**Exercise objective:** Please transcribe the data below exactly. Leave the pictures out.

**Data section:**
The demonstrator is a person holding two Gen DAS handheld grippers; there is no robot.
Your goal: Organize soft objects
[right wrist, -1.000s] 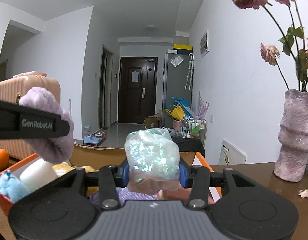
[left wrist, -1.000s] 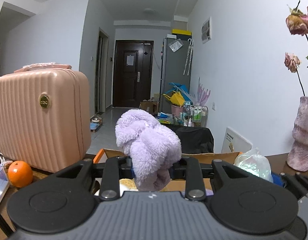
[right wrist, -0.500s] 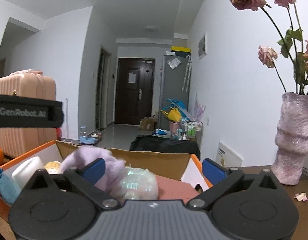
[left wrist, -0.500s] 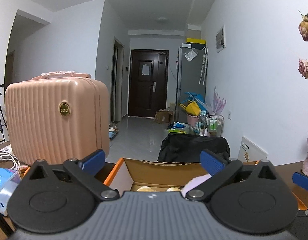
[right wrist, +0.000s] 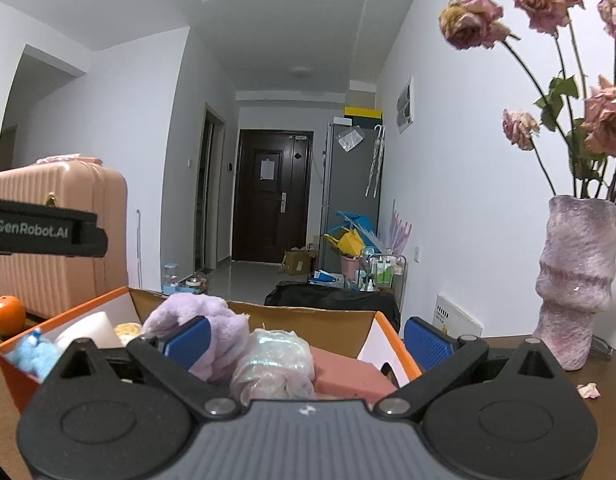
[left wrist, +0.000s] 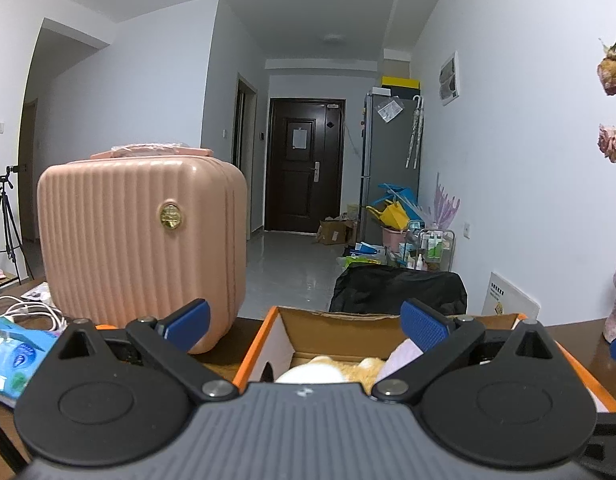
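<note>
Orange cardboard box (right wrist: 391,344), open top, brown inner walls, sits on the brown wooden surface (right wrist: 611,380); its long axis runs left to right across the right wrist view. Inside:
- lilac plush toy (right wrist: 224,320), fluffy pile, slumped against the back wall near the middle.
- iridescent crinkled bundle (right wrist: 272,364), glossy film, rounded, touching the plush on its right.
- pink foam block (right wrist: 347,372), matte, flat-topped, lying right of the bundle.
- white foam cylinder (right wrist: 88,330) and blue fuzzy toy (right wrist: 30,354) at the left end; a yellowish fuzzy piece (right wrist: 128,328) between cylinder and plush.

Right gripper (right wrist: 306,340): blue-padded fingers spread wide over the box, gripping nothing. Left gripper (left wrist: 304,322): fingers likewise wide apart, empty, above the box's left end.

Ribbed pink suitcase (left wrist: 144,240) stands upright left of the box. Orange (right wrist: 6,314) beside it. Textured pink vase (right wrist: 575,280) with dried roses stands right.
</note>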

**Solution below:**
The demonstrator is a person holding two Gen DAS handheld grippers; there is no robot.
Your goal: Organize soft objects
[right wrist, -1.000s] 
[left wrist, -1.000s] 
[right wrist, -0.500s] 
[left wrist, -0.500s] 
[right wrist, +0.000s] 
[left wrist, +0.000s] 
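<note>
Orange cardboard box (right wrist: 391,344), open top, brown inner walls, sits on the brown wooden surface (right wrist: 611,380); its long axis runs left to right across the right wrist view. Inside:
- lilac plush toy (right wrist: 224,320), fluffy pile, slumped against the back wall near the middle.
- iridescent crinkled bundle (right wrist: 272,364), glossy film, rounded, touching the plush on its right.
- pink foam block (right wrist: 347,372), matte, flat-topped, lying right of the bundle.
- white foam cylinder (right wrist: 88,330) and blue fuzzy toy (right wrist: 30,354) at the left end; a yellowish fuzzy piece (right wrist: 128,328) between cylinder and plush.

Right gripper (right wrist: 306,340): blue-padded fingers spread wide over the box, gripping nothing. Left gripper (left wrist: 304,322): fingers likewise wide apart, empty, above the box's left end.

Ribbed pink suitcase (left wrist: 144,240) stands upright left of the box. Orange (right wrist: 6,314) beside it. Textured pink vase (right wrist: 575,280) with dried roses stands right.
</note>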

What the answer needed to say has been said.